Resources curse thesis
Resources curse thesis
Unsourced material may be challenged and removed. Colonial laws have effectively divested indigenous peoples of their ownership and property rights in natural resources, which the neo-colonial nation-states retained upon independence, which are then transferred to transnational corporations in exchange for licence fees and non-controlling equity. Responsible use of financial hedges can mitigate this risk to some extent. This lack of investment exacerbates the negative impact of sudden drops in the resource's price. The curse comes from the fact that this new industry that is bringing economic prosperity begins to negatively impact other parts of the economy by diverting available means of production and investment only to the new industry itself. First, the donor community should extend the International Finance Corporation's recently updated transparency requirements for extractive industries to all bilateral development finance. The fate of such proposals, like so much in global economic governance today, will depend on whether they can win support from governments and corporations not only in the OECD world, but also within the dynamic emerging economies that are driving today's global growth. We also review more recent studies suggesting that the findings supporting the resource curse may reflect only empirical mis-specification. Finally, the Dodd-Frank Act of mandates annual reports by U. Based on comparative statistics collected from the s to the s, the resource curse theorists claim that natural resources-rich developing countries have performed very poorly in terms of economic growth leading to industrialisation and improvement in social welfare compared to resource-poor developing countries at similar stage of development such as Singapore, Taiwan and South Korea. Hooi Hooi Lean Abstract This paper surveys the literature of the natural resource curse hypothesis. Finally, the financial institutions that subscribe to the Equator Principles should "establish independent monitoring mechanisms" to ensure that their membership is actually living by these standards, rather than paying them mere lip service. Google Scholar Tsiang, S. Data for Syria and North Korea were unavailable.

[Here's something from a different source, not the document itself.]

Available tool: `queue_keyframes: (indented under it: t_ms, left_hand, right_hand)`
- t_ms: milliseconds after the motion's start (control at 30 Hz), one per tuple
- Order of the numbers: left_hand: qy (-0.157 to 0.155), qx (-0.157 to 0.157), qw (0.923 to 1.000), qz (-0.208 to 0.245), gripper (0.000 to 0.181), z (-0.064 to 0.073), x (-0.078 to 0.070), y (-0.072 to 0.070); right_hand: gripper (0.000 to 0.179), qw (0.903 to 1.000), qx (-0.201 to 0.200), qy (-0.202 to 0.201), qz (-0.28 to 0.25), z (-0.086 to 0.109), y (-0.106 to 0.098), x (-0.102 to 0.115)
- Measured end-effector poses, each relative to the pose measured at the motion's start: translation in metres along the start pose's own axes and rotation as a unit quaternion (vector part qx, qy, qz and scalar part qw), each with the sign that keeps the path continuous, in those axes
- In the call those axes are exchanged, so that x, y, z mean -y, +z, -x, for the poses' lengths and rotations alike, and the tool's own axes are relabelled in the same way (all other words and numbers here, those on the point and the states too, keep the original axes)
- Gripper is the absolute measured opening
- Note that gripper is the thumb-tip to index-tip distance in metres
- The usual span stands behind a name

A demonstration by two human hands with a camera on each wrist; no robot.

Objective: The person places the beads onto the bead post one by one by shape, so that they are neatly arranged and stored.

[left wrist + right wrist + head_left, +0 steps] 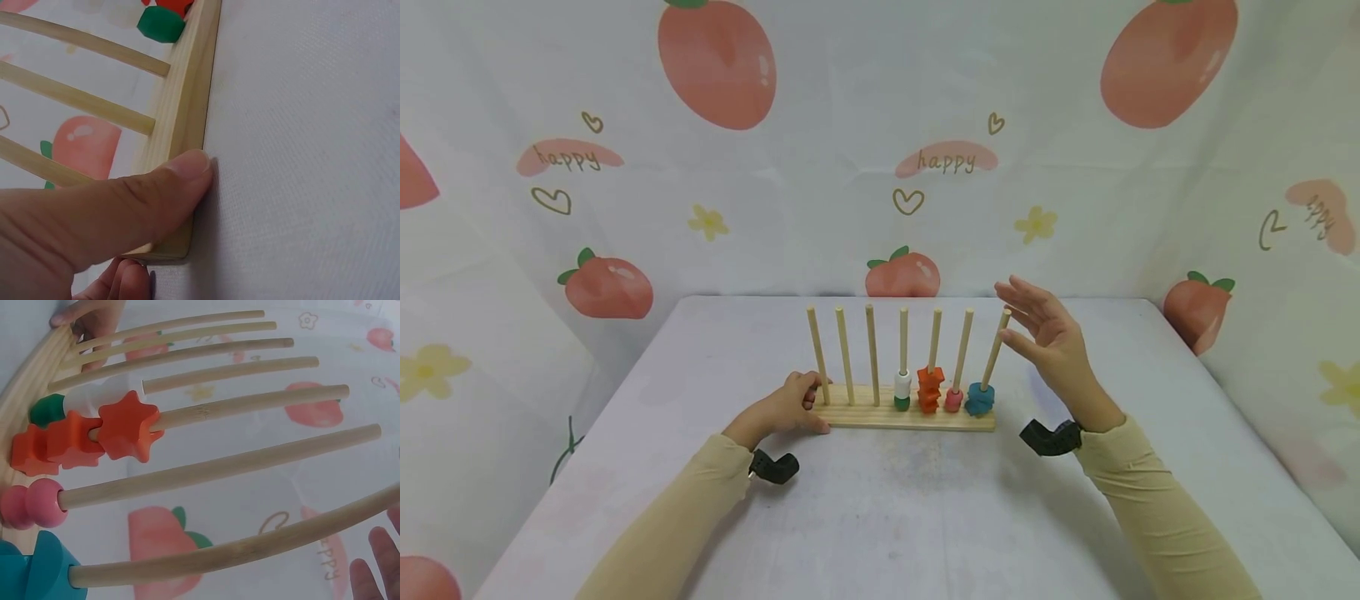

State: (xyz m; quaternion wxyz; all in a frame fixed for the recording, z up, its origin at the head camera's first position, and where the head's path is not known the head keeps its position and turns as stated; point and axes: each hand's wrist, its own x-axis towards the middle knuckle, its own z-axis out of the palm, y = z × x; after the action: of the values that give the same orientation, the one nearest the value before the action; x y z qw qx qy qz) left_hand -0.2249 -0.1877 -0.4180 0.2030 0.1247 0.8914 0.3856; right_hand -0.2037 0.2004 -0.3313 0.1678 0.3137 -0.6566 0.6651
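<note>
A long wooden base (917,422) with several upright pegs stands on the table. My left hand (786,407) grips its left end, with the thumb (187,169) along the front edge and the fingers curled behind. Near the top of the rightmost peg (996,354), my right hand (1054,343) is raised with its fingers extended and holds nothing. Blue beads (980,400) sit at the foot of that peg. Leftward along the base come pink beads (45,503), orange star beads (128,427), then a white piece (902,385) over a green bead (161,25). The three leftmost pegs are bare.
The base rests on a table (880,517) covered in white cloth. Behind it hangs a white curtain (820,183) printed with fruit, hearts and flowers. A dark green cord (571,437) shows at the left table edge. Each wrist carries a black camera mount (1051,437).
</note>
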Motion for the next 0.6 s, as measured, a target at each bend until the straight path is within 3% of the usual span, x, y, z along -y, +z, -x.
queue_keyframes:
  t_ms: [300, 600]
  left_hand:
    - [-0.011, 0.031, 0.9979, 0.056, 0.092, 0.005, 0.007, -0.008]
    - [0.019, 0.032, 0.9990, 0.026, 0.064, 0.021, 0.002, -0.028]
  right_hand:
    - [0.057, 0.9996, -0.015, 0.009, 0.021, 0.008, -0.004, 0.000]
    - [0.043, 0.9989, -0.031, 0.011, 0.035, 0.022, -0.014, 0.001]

Google Scholar Balassa, B. Innovation and investment in education were therefore neglected, so that the prerequisites for successful future development were given up.
Resource curse countries list
Other factors may include the volatility associated with commodity prices, which can have especially negative impacts on weak-state economies; and the underdevelopment of agricultural and manufacturing sectors during boom periods in resource-based economies. One study re-examined the Haber-Menaldo analysis, using Haber and Menaldo's own data and statistical models. Most obviously, easy resource revenues eliminate a critical link of accountability between government and citizens, by reducing incentives to tax other productive activity and use the revenue to deliver social services effectively. Harberger ed. Consistent with the use of force to gain power, positive price shocks also induce an increase in paramilitary violence and reduce electoral competition: fewer candidates run for office, and winners are elected with a wider vote margin. It reports that their conclusions are only valid for the period before the s, but since about , there has been a pronounced resource curse. Local ruling elites and foreign capitalists share the resources wealth, leaving the majority impoverished and their countries underdeveloped. Unsourced material may be challenged and removed. This lack of investment exacerbates the negative impact of sudden drops in the resource's price.

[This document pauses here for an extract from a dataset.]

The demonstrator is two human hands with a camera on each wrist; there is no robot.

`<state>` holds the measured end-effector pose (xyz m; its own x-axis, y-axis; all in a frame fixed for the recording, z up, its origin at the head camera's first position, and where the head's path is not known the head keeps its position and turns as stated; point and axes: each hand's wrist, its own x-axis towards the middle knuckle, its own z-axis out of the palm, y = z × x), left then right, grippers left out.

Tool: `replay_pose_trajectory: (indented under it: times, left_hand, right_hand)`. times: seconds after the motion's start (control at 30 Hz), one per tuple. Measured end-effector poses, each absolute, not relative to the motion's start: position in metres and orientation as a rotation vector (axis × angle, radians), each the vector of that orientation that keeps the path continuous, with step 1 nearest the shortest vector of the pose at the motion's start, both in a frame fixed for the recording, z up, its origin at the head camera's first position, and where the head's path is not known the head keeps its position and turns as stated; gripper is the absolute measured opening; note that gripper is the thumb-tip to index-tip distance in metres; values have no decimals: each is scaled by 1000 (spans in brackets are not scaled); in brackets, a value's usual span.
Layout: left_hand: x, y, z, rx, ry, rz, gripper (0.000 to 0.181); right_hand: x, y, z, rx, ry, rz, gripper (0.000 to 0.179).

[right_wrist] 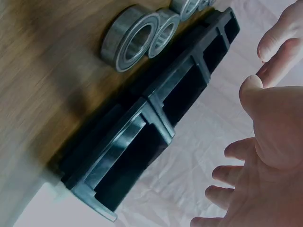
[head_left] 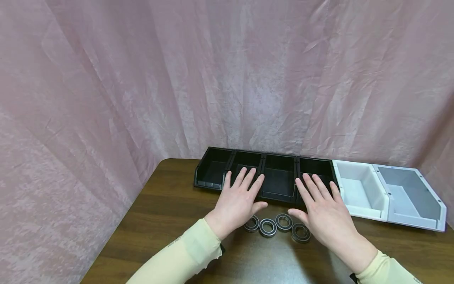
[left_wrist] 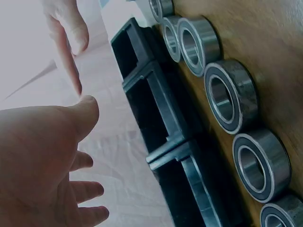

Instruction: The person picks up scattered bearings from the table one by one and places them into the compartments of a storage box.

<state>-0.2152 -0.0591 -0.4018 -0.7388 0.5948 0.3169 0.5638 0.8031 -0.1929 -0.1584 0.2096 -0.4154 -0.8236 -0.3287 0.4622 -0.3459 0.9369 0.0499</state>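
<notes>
Both hands are held out flat, palms down, with fingers spread and nothing in them. My left hand (head_left: 238,203) overlaps the front of the black bins (head_left: 278,183) in the head view. To its right, my right hand (head_left: 326,215) covers part of the rightmost black bin (head_left: 317,165). Several steel ball bearings (head_left: 267,235) lie in a loose row on the table below and between the two thumbs. Up close in the left wrist view, the bearings (left_wrist: 246,94) show dark seals and shiny outer rings. The left hand hides part of the row in the head view.
A white bin (head_left: 360,191) and a light grey bin (head_left: 408,197) continue the row on the right. Behind the bins hangs a pink curtain (head_left: 248,79). The brown wooden table (head_left: 156,213) has its left edge in front of the curtain.
</notes>
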Motion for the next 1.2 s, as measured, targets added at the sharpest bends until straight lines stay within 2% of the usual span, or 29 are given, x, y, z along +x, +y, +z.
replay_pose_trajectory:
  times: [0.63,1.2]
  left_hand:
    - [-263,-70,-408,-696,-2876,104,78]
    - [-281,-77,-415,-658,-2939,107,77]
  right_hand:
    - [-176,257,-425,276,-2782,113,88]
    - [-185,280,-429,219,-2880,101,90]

This is a preview of subscription content, log in to check access. Google Scholar Wood, A.
The same revenues also generate staggering wealth that facilitates corruption and patronage networks. These policies are the 'autarkic' policies rejected by the resource curse theorists but recommended by the political economists of the underdevelopment discourse.
Finally, the financial institutions that subscribe to the Equator Principles should "establish independent monitoring mechanisms" to ensure that their membership is actually living by these standards, rather than paying them mere lip service.
It is not clear whether the pattern of petro-aggression found in oil-rich countries also applies to other natural resources besides oil. Oil-rich Angola is a case in point.
Successful natural-resource-exporting countries often become increasingly dependent on extractive industries over time. Local ruling elites and foreign capitalists share the resources wealth, leaving the majority impoverished and their countries underdeveloped.